▶ What is required: Count how many lines of the data below contain the string "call"; the reply should be that number alone.

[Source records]
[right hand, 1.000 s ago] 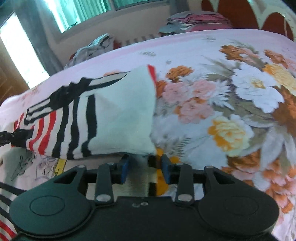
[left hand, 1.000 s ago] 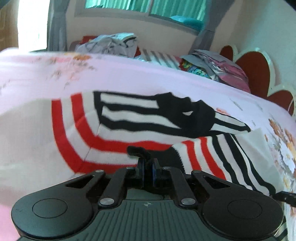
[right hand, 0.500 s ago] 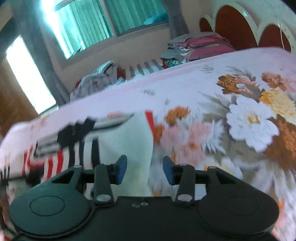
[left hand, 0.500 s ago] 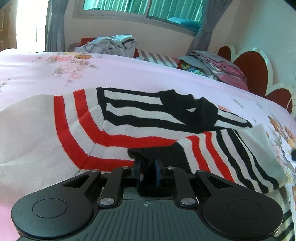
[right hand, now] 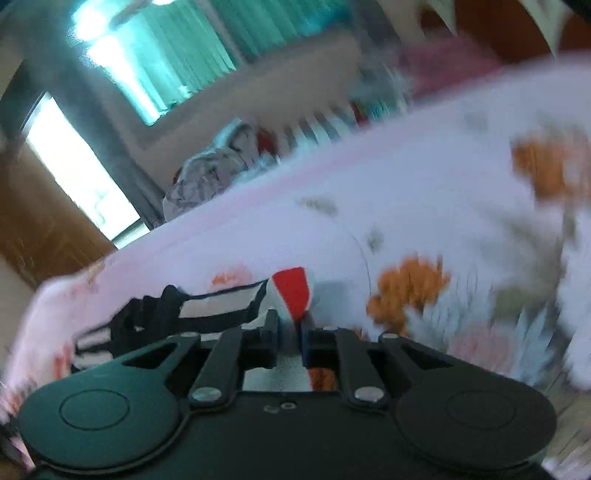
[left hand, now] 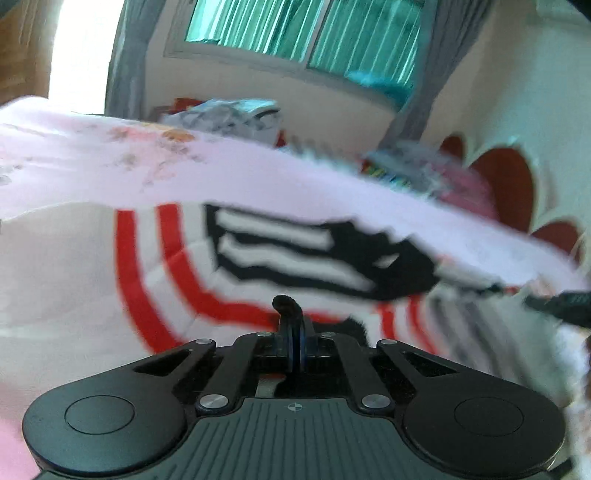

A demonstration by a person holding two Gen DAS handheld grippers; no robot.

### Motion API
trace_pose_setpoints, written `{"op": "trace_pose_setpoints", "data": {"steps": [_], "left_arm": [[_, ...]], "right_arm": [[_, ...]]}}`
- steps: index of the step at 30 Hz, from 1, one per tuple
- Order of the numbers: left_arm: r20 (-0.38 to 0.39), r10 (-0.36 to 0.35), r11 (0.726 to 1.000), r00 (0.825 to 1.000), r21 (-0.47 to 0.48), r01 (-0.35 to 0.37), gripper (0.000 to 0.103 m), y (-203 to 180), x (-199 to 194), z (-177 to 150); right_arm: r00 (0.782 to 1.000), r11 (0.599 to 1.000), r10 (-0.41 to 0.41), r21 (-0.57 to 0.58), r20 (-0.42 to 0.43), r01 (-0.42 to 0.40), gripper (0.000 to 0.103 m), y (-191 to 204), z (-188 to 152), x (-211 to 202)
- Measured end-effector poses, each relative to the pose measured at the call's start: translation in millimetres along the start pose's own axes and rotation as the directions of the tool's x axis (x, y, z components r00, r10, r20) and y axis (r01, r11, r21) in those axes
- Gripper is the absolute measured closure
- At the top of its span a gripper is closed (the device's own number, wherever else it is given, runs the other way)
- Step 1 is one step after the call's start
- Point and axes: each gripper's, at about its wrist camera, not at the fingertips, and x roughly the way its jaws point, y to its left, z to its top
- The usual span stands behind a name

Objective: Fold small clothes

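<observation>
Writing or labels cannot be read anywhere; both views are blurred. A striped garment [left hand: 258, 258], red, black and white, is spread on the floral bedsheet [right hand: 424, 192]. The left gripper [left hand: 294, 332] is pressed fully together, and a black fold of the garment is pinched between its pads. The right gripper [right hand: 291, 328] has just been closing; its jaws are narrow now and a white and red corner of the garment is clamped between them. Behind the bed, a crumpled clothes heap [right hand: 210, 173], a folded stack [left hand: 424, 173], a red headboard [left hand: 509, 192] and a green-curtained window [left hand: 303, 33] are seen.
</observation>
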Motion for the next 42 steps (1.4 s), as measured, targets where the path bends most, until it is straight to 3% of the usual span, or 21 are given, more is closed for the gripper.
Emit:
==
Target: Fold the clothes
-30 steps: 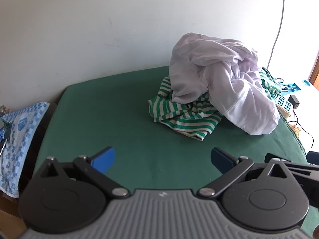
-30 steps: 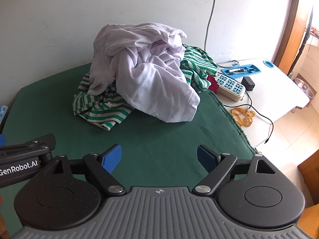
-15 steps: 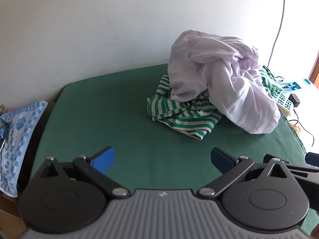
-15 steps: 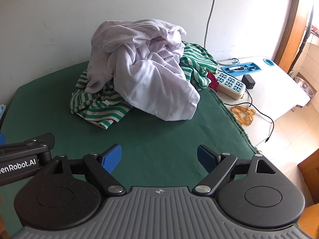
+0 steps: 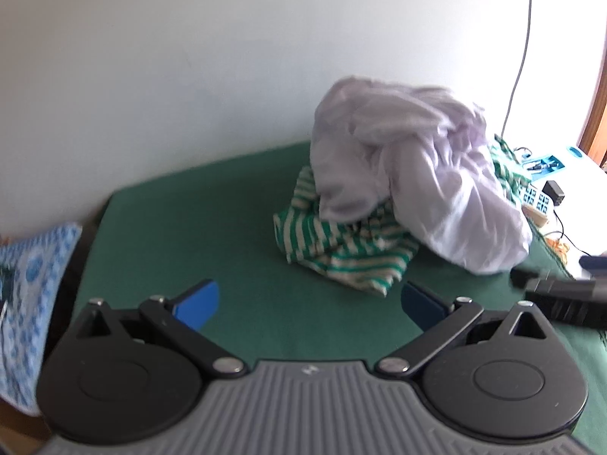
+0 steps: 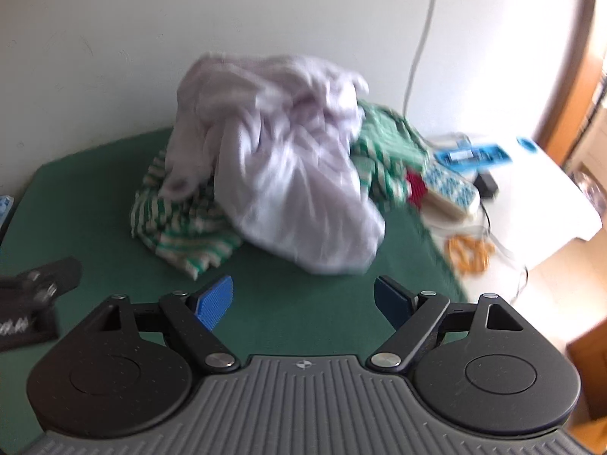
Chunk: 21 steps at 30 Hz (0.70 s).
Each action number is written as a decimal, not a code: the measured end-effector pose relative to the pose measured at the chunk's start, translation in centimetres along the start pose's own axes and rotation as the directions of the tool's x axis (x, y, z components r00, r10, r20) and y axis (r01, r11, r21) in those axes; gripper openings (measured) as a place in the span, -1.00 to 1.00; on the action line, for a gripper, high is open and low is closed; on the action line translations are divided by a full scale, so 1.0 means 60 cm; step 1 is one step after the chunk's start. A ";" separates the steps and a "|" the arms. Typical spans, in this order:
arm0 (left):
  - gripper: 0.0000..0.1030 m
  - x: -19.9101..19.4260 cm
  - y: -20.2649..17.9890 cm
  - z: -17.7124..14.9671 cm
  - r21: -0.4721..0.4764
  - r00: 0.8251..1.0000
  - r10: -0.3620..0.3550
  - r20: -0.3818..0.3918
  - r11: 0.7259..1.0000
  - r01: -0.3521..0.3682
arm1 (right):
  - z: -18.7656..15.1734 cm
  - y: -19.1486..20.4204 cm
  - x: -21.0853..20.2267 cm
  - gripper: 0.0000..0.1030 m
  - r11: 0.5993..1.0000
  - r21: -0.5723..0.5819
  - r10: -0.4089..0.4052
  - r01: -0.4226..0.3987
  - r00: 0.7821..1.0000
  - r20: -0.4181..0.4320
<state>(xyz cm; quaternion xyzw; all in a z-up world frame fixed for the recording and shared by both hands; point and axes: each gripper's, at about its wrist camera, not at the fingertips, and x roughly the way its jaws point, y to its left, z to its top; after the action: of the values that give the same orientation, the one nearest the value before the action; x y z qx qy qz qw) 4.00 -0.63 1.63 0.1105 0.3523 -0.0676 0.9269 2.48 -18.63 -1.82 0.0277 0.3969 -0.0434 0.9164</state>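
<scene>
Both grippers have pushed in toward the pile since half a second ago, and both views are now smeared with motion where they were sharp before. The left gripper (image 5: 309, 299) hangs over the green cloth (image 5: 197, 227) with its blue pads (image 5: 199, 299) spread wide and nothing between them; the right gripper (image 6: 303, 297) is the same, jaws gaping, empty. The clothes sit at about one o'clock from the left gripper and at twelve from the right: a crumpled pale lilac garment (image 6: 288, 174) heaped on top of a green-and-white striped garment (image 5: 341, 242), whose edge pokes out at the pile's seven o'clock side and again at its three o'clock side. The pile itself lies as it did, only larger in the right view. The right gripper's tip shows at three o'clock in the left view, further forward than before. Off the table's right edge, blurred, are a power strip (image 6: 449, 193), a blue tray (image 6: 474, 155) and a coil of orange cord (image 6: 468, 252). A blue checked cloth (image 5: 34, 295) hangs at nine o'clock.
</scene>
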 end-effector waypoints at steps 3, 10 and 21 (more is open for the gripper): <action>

▶ Exercise solution: 2